For every year of employment you fulfill after the 4 weeks continuous employment, you will receive an extra week’s notice period (which continues increasing for 12 years).
What is a PILON Clause?
A PILON clause (payment in lieu of notice) is a clause that employers can incorporate into employment contracts which, if validly created, allows the employer to dismiss the employee immediately, as long as they pay them the amount they would have received throughout their notice period.
Incorporating a PILON clause into an employment contract is therefore an effective way of retaining control over the dismissal of employees. Additionally, if the PILON clause is constructed effectively, the employer may also exempt themselves from having to pay anything over and above the basic salary of the employee involved. This is done by excluding payments including commission, a bonus or any other benefit.
The Effects of a PILON Clause
An express PILON clause will have the effect of terminating the employment contract immediately. Do be aware of the fact that the clause could either be express or discretionary. A discretionary PILON clause differs slightly. This type of clause gives the employer discretion as to whether he would like to give a payment in lieu of notice, rather than the contract automatically being terminated. Without any PILON clause, the employer will not be able to terminate the contract immediately without the notice period.
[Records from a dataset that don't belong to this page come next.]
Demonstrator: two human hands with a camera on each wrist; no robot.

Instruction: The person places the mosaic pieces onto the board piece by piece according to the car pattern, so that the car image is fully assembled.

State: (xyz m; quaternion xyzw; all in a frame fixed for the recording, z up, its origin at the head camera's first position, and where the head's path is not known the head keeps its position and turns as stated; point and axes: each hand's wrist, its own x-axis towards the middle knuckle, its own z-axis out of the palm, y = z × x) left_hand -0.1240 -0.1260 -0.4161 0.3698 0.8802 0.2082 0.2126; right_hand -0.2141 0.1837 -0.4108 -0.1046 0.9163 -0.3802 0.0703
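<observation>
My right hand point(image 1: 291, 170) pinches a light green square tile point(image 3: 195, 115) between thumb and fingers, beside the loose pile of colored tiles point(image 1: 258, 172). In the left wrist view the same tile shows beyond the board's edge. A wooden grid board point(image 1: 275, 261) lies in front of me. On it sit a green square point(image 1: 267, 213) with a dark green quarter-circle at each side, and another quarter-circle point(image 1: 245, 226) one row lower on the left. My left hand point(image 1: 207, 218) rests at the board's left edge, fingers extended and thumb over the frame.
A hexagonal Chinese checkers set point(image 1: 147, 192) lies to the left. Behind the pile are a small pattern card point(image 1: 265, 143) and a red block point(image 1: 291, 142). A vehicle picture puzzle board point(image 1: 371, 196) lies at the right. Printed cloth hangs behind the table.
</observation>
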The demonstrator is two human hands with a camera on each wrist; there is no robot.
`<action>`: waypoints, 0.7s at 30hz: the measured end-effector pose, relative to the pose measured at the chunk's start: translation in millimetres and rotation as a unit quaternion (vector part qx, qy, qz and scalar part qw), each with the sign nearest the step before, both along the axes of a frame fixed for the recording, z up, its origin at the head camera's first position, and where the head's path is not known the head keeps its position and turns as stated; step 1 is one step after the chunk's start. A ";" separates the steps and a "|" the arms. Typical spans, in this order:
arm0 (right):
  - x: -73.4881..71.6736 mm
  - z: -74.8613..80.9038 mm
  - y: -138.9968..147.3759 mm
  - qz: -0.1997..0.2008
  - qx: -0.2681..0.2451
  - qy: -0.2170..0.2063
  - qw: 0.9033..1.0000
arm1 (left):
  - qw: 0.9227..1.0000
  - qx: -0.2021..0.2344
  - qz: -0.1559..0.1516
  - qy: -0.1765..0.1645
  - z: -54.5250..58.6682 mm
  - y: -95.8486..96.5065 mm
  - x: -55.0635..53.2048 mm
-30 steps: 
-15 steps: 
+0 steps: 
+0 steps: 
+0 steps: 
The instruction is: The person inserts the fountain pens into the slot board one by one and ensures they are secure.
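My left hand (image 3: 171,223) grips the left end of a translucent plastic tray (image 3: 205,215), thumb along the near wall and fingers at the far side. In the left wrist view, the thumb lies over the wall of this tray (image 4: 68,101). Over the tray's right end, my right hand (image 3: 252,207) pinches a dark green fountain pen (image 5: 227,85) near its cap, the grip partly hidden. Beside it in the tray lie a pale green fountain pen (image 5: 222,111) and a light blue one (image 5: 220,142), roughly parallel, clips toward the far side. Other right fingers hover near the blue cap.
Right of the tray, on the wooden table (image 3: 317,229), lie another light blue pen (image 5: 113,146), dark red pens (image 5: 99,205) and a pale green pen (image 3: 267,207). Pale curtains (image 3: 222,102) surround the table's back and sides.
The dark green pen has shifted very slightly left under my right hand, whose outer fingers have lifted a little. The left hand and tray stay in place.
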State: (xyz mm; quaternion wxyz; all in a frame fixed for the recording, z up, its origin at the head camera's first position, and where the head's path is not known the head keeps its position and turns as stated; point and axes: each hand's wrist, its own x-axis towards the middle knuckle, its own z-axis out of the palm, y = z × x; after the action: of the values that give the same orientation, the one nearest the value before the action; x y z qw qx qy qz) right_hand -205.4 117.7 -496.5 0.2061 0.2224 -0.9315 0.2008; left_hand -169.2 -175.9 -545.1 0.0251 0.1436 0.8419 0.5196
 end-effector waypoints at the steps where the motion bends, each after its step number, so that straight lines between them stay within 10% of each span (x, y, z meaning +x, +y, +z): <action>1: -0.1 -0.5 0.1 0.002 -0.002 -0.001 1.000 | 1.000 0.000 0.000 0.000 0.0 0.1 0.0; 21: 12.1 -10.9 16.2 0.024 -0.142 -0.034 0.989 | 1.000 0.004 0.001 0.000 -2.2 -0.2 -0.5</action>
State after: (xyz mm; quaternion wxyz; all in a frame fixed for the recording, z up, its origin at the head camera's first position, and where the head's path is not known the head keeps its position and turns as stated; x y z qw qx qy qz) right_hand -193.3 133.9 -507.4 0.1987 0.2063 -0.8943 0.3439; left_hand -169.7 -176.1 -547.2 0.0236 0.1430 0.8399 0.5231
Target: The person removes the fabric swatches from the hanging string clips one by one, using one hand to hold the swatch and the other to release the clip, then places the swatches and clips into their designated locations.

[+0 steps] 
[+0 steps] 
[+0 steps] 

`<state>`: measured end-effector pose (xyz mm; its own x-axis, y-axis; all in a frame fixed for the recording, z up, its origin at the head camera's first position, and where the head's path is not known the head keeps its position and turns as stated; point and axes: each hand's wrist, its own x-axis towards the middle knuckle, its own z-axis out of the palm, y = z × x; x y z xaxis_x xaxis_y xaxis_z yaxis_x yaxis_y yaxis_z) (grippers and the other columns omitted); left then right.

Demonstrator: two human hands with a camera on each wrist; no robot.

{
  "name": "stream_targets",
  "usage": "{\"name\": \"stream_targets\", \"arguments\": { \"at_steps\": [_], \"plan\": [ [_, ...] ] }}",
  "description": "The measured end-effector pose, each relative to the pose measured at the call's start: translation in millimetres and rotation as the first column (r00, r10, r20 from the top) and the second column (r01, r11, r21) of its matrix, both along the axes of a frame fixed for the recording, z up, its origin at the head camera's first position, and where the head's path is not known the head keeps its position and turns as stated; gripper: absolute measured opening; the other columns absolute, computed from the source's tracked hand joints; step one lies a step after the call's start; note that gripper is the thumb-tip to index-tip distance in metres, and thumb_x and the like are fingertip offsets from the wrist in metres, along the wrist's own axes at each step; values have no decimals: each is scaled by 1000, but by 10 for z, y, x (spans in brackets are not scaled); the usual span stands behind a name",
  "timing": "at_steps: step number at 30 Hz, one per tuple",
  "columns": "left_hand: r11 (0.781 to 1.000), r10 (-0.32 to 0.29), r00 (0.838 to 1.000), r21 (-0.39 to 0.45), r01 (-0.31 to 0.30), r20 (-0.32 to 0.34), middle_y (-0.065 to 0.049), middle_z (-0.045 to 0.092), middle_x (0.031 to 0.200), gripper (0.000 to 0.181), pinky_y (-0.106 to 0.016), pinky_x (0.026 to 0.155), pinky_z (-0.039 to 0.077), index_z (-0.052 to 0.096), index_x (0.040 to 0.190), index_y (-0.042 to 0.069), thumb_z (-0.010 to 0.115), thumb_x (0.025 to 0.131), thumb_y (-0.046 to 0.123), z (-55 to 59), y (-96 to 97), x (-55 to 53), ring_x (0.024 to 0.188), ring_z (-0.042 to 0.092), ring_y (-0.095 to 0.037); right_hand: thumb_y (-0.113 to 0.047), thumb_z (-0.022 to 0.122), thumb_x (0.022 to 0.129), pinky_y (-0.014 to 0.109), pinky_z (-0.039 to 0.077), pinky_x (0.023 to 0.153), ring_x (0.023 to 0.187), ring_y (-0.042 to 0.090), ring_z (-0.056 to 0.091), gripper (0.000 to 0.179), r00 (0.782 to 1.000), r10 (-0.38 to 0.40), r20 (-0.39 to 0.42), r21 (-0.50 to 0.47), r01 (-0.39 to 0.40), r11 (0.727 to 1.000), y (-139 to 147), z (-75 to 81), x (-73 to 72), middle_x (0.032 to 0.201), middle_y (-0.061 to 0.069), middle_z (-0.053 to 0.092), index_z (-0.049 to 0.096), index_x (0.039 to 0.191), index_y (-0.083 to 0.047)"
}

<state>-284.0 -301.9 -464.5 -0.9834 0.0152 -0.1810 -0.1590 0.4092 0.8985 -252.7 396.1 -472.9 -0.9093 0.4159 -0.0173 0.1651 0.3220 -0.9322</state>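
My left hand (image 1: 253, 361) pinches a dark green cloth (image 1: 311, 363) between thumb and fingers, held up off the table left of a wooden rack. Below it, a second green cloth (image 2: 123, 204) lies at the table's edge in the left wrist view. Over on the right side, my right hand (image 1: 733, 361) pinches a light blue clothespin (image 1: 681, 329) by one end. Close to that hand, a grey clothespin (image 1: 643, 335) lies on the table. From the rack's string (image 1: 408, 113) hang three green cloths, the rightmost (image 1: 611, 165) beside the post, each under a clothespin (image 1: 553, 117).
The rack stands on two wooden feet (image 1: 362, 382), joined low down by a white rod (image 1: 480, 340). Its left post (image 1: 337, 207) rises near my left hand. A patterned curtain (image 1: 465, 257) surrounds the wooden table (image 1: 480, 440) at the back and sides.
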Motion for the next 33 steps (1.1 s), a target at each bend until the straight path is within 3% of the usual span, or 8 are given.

If you are placed on ‘garden leave’, you will receive full pay but your employer is likely to prohibit you from carrying out any special duties or services. The aim of this type of leave is to get you out of the office. This could be to protect the company’s interests, or so that your employer can investigate any misconduct.
Under a PILON Clause, the Employer Must Communicate its Decision to Terminate to the Employee
Not only does the PILON clause have to be written satisfactorily into the employment contract, the employer also has to ensure that they communicate the decision to terminate a contract using this clause to the employee. It is not until the employer has specifically given the employee notice of their decision to terminate the contract, and exercised their contractual right to provide a payment in lieu of notice, that the employment contract is considered effectively terminated.
Why Does it Matter what Date the Employment Contract is Terminated?
The steps involved in terminating an employment contract using a PILON clause are important because they are required to solidify the exact date the contract has been terminated. This is crucial to both the employee and the employer, because if valid notice of termination using this method has not been given, the employee may even be able to treat the contract as still in force. This means that the employee would be able to claim lost income/compensation for the time he was not at work (during the time the contract was still technically ongoing), and therefore claim a large sum in damages on top of the money received as a result of the PILON clause.
As an employer, it is therefore important to ensure that the PILON clause you have included in employment contracts is not only valid, but that if you decide to use it, you have effectively communicated to the employee in question your decision to do so. Only then will you have effectively terminated the employment contract.